In your first example, tmp is an lvalue of type mutable pointer to const char, so a reference can be bound to it without issue.
In your second example, (const char*)s creates a temporary const char* object. Lvalue references to mutable objects can't bind to temporaries, so you get an error. If you change printMe to take a const char* const& then the call will succeed with or without the explicit cast.

void printMe(const char * const& buf) {
    printf("Given Str = %s", buf);
}

int main() {
    char s[] = "test string";
    printMe(s);
}

Live on Coliru

Of course, if you don't want to alter the object (the pointer) passed into printMe, then there's no reason to use a reference at all. Just make it take a const char*:

void printMe(const char * buf) {
    printf("Given Str = %s", buf);
}

int main() {
    char s[] = "test string";
    printMe(s);
}

Live on Coliru

In the end, this is the same reason something like this:

void doSomething(const std::string& s) {}
int main() {
    doSomething("asdf");
}

works while this:

void doSomething(std::string& s) {}
int main() {
    doSomething("asdf");
}

does not. A temporary object is created, and the reference to non-const object can't bind to the temporary.

Miles Budnek
  • 28,216
  • 2
  • 35
  • 52
  • Thanks @Miles for clarification. Can you please tell me difference between `const char *&` and `const char *` and `const char &` ? – M. Rock Jun 19 '17 at 18:53
  • They are: a reference to a pointer to a const char, a pointer to a const char, and a reference to a const char, respectively.

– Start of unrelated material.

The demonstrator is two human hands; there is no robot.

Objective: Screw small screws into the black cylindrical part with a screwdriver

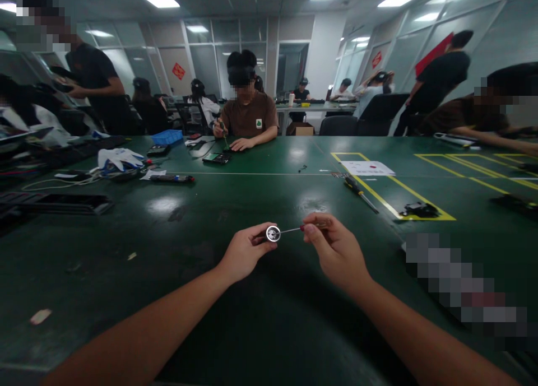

Pointers are full-fledged objects that store a memory address, while references are conceptually just new names for existing objects. See [What are the differences between a pointer variable and a reference variable in C++?](https://stackoverflow.com/questions/57483/what-are-the-differences-between-a-pointer-variable-and-a-reference-variable-in) for more info. – Miles Budnek Jun 19 '17 at 18:58
  • Thanks a lot @Miles! – M. Rock Jun 19 '17 at 19:24